На что он после короткого напряженного молчания:
— Ты прав. Ты, конечно, думаешь, что для меня выбор менее сложен: проститься проще, дальнейшая жизнь не столь привлекательна, как твоя. Что ж, ты прав.
Эти шуточки! Ах, как отбрил бы я его в иной ситуации! Но здесь, в палатке, в первый день военного похода, когда следовало выбирать между двумя кошмарными возможностями?
— С чего вы взяли, что наша встреча сулит такие трагические перемены в судьбе? С чего решили, будто нет иных возможностей?
— Знаю, — ответил мой собеседник, и я услышал, как он потянулся.
И я сказал тогда, подчеркивая интонацией, что беседа закончена:
— Зачем терзаться? Пусть будет так, как определено Богом.
— Пусть. — И мне послышался зевок.
Настали военные будни. Сначала пианиссимо, с небольшими марш-бросками и довольно-таки длительными передышками — короче, дни, когда войны будто бы и нет. Лишь иногда доносились отдаленные залпы орудий, а треска винтовок, этих самых безжалостных напоминательниц о войне, мы долгое время не слышали. Право, все это было похоже на методичную увертюру к военным действиям. А потом вдруг медленное крещендо: встречи на перекрестках дорог с другими частями, светомаскировка, так что иногда и курить запрещалось, покинутые дома, то там, то сям колючая проволока, натянутая вроде бы бесцельно. Время от времени ружейный выстрел (где?), проскакал вестовой. И при этом все вокруг, словно ватой, было обложено тишиной, беременной нетерпением. А потом — связанные люди в гражданской одежде; посреди ночи местами вспыхивали пожары. И мы даже сами не поняли, как это случилось, но как-то раз нам вдруг велели построиться в боевом порядке. И это уже была война. Мы вплыли в нее на удивление мягко: быть может, такое ощущение испытывает корабль, который спускают на воду по бревнам, смазанным салом.
Шанкори все время находился поблизости. В этом не было ничего особенного — так диктовал устав. Нет, он уже не напоминал мне демона. Я настолько свыкся с ним, что он казался мне совершенно чужим человеком, а чувство подавленности и дурноты, пробуждаемое во мне его разговорами и его взглядом, было схоже с тем, что вызывает любой чужак, которого мы подозреваем в том, что он замышляет в отношении нас недоброе. Как все изменилось! Поначалу равнодушие, затем ужас перед непостижимым, потом сострадание — едва ли не братское, примирение (ибо я с ним примирился), а теперь — глупый страх. О, сколь неприязненно, бывало, он смотрел на меня! Не возникало сомнений, что его обуревали дурные намерения. Если наступало затишье, забота прокладывала на его лице две глубокие борозды от носа ко рту; без сомнения, среди грохота войны он непрестанно с тоской думал о смерти.

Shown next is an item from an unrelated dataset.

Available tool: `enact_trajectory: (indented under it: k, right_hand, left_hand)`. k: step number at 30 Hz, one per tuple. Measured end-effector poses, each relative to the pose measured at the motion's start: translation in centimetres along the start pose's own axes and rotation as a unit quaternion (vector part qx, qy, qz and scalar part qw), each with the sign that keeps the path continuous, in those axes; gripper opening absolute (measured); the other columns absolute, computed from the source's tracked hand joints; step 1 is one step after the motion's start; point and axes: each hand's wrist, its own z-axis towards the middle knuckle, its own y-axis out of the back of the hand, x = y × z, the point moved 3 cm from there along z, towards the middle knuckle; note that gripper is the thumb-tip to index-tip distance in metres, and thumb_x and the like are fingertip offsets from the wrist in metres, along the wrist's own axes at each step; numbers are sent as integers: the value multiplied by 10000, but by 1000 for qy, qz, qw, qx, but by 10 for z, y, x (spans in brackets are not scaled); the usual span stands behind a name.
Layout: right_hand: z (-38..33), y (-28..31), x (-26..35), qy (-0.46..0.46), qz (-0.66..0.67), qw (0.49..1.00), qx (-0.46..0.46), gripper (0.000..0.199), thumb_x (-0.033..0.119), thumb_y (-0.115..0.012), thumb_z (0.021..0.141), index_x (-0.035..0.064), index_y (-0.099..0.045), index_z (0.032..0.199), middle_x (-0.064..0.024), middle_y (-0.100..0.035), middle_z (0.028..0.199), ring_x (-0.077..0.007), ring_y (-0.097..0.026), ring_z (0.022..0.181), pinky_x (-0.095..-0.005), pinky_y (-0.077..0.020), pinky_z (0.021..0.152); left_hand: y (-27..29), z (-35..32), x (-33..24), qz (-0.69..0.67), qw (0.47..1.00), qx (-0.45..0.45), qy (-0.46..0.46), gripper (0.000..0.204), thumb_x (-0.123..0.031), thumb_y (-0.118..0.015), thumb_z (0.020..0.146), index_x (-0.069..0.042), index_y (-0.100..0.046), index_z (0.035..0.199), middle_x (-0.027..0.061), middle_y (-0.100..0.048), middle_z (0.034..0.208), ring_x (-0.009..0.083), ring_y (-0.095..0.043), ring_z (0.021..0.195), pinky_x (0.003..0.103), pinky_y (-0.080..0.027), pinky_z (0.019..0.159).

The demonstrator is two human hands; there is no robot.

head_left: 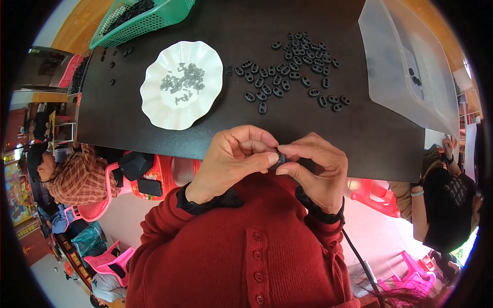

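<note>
My left hand [231, 161] and my right hand [321, 167] meet just off the near edge of the table. Between their thumbs and forefingers they pinch a small black piece [280, 158], largely covered by the fingertips. It resembles the black oval cord locks [277, 80] with two holes that lie loose on the table beyond my hands. Left of these, a white scalloped plate [154, 105] holds a heap of short grey pieces [187, 79] that look like tiny springs.
A green plastic basket [149, 21] with dark parts stands at the far left, small black bits [112, 81] near it. A translucent plastic bin [395, 97] sits on the right of the dark table [205, 141]. People sit on both sides; a red stool [156, 177] carries a phone [150, 188].
</note>
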Motion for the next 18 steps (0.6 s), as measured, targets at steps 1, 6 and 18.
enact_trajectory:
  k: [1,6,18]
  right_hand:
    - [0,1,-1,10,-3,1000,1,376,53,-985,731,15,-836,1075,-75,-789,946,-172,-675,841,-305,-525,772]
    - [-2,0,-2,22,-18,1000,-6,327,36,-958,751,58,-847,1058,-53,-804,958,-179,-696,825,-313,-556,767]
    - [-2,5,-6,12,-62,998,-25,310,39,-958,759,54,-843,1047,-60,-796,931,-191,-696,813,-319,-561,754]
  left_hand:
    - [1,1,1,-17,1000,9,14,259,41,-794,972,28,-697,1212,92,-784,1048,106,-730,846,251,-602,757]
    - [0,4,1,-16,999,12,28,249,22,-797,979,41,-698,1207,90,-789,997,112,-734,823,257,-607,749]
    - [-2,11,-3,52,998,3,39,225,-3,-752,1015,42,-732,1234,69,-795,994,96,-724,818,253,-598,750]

Меня же попросту забавляло то пари, которое заключило с фурией войны мое земное существование. Только и всего. Но могу вас заверить, что я достойно вышел из положения, и моя открытость, хотя и слегка приглушенная обстоятельствами, не раз помогала моим сотоварищам в свободные вечерние минуты привести в порядок их собственные мысли. И все вы знаете, что я честно исполнял свой долг. Война развлекала меня. И хотя я и знал о бесшумно бурлящей ненависти Шанкори, мне удалось справиться и с этим. Я сказал себе: даже если он что-то готовит, то какая разница — одной опасностью больше или меньше.